METHODS: Left donor lungs were inflated using 40% oxygen + 60% nitrogen (O group), or 3% hydrogen + 40% oxygen + 57% nitrogen (H group). Donor lungs were deflated in the control group and were harvested immediately after perfusion in the sham group (n = 10). Inflammation, oxidative stress, apoptosis, histological changes, mitochondrial energy metabolism, and mitochondrial structure and function were assessed. The expression of nuclear factor erythroid 2-related factor 2 (Nrf2) and heme oxygenase-1 (HO-1) were also analyzed.
RESULTS: Compared with the sham group, inflammatory response, oxidative stress, histopathological changes, and mitochondrial damage were severe in the other three groups. However, these injury indexes were remarkably decreased in O and H groups, with increased Nrf2 and HO-1 levels, elevated mitochondrial biosynthesis, inhibition of anaerobic glycolysis and restored mitochondrial structure and function compared with the control group. Moreover, inflation using hydrogen contributed to stronger protection against mitochondrial dysfunction and higher levels of Nrf2 and HO-1 when comparing with O group.
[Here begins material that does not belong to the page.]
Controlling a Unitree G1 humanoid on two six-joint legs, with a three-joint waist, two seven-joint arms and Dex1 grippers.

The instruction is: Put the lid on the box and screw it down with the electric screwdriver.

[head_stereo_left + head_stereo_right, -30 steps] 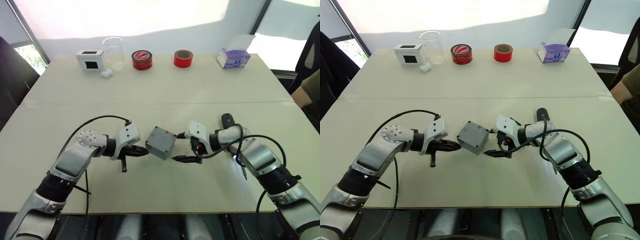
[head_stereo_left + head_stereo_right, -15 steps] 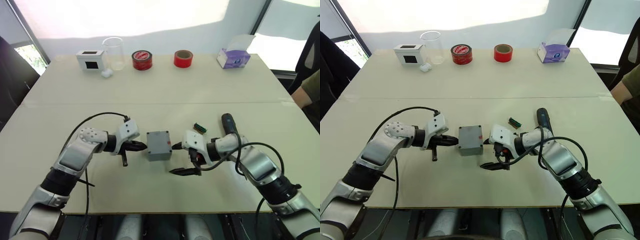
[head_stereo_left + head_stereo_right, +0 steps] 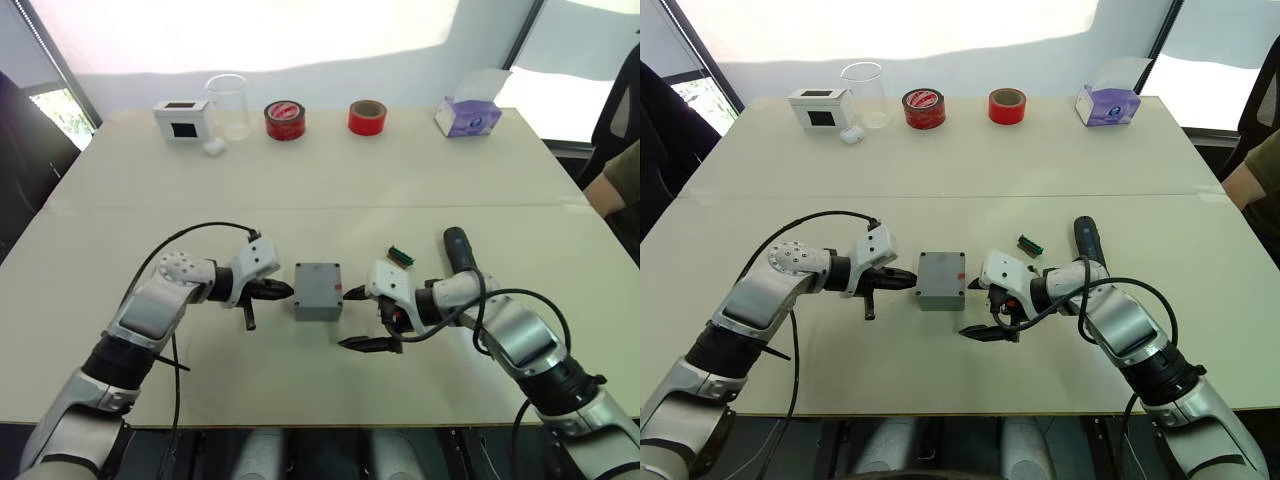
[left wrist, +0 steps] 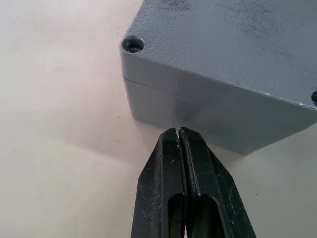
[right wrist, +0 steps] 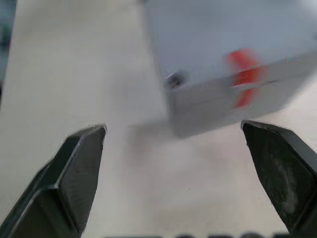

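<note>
Eye views: 1 box (image 3: 318,291) w/ lid (image 3: 940,273) on, mid-table; 1 electric screwdriver (image 3: 458,250) to its right; 2 red tape rolls at far edge. Box position unchanged vs 0.5 s ago.
L wrist: left gripper (image 4: 178,136) jaws together, tips just beside box side.
R wrist: right gripper (image 5: 174,163) jaws wide apart, box just ahead, not between them.

- left gripper (image 3: 285,292): arm bent in from left, fingers pressed together, tips pointing right
- right gripper (image 3: 352,318): arm bent in from right, fingers spread wide, pointing left
</note>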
CONCLUSIONS: Lung inflation using hydrogen during CIP may improve donor lung quality by mitigating mitochondrial structural anomalies, enhancing mitochondrial function, and alleviating oxidative stress, inflammation, and apoptosis, which may be achieved through activation of the Nrf2/HO-1 pathway.
摘要:
背景:线粒体功能障碍导致器官质量差,负面影响肺移植的结果。氢是否有益于冷藏供体的线粒体功能尚不清楚。本研究评估了氢对冷缺血期(CIP)供体肺损伤中线粒体功能障碍的影响,并探讨了潜在的调节机制。
方法:使用40%氧气60%氮气(O组)对左供肺充气,或3%氢+40%氧+57%氮(H组)。在对照组中将供体肺放气,并在假手术组(n=10)灌注后立即收获。炎症,氧化应激,凋亡,组织学变化,线粒体能量代谢,并对线粒体结构和功能进行了评估。还分析了核因子红细胞2相关因子2(Nrf2)和血红素加氧酶-1(HO-1)的表达。
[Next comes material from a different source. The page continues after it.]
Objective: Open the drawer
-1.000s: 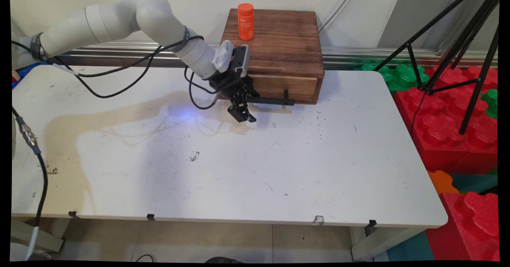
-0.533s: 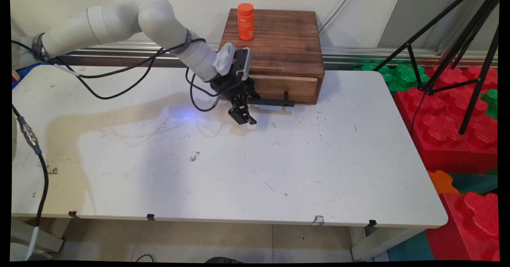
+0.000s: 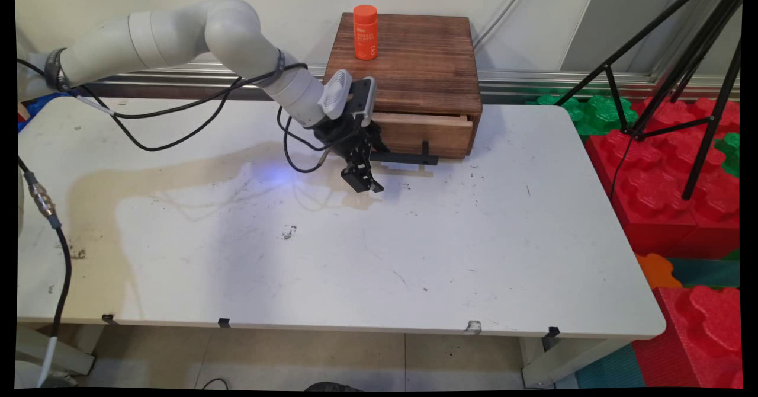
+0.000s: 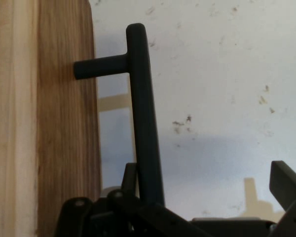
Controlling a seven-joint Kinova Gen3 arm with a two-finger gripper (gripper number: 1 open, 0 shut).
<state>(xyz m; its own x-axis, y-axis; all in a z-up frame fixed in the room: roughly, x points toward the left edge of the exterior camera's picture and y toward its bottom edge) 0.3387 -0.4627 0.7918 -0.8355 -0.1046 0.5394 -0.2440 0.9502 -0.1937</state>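
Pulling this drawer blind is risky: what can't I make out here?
Inside of the drawer: main view, covered by the wooden box top.
Left post of the handle: main view, behind the gripper.
Near end of the handle: hand view, behind the gripper's linkage.
Label text on the orange bottle: main view, too small.

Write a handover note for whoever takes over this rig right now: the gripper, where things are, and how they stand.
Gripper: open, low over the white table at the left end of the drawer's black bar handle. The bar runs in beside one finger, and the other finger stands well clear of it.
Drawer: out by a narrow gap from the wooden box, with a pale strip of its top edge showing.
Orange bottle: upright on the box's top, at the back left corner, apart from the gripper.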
结果:与假手术组相比,炎症反应,氧化应激,组织病理学变化,其他三组的线粒体损伤严重。然而,这些损伤指数在O和H组显著下降,随着Nrf2和HO-1水平的增加,线粒体生物合成升高,与对照组相比,无氧糖酵解抑制,线粒体结构和功能恢复。此外,与O组相比,使用氢的膨胀有助于增强对线粒体功能障碍的保护作用,并提高Nrf2和HO-1的水平。
结论:在CIP期间使用氢气进行肺充气可能通过减轻线粒体结构异常来改善供体肺质量,增强线粒体功能,减轻氧化应激,炎症,和细胞凋亡,这可以通过激活Nrf2/HO-1途径来实现。
方法:使用40%氧气60%氮气(O组)对左供肺充气,或3%氢+40%氧+57%氮(H组)。在对照组中将供体肺放气,并在假手术组(n=10)灌注后立即收获。炎症,氧化应激,凋亡,组织学变化,线粒体能量代谢,并对线粒体结构和功能进行了评估。还分析了核因子红细胞2相关因子2(Nrf2)和血红素加氧酶-1(HO-1)的表达。
结果:与假手术组相比,炎症反应,氧化应激,组织病理学变化,其他三组的线粒体损伤严重。然而,这些损伤指数在O和H组显著下降,随着Nrf2和HO-1水平的增加,线粒体生物合成升高,与对照组相比,无氧糖酵解抑制,线粒体结构和功能恢复。此外,与O组相比,使用氢的膨胀有助于增强对线粒体功能障碍的保护作用,并提高Nrf2和HO-1的水平。
结论:在CIP期间使用氢气进行肺充气可能通过减轻线粒体结构异常来改善供体肺质量,增强线粒体功能,减轻氧化应激,炎症,和细胞凋亡,这可以通过激活Nrf2/HO-1途径来实现。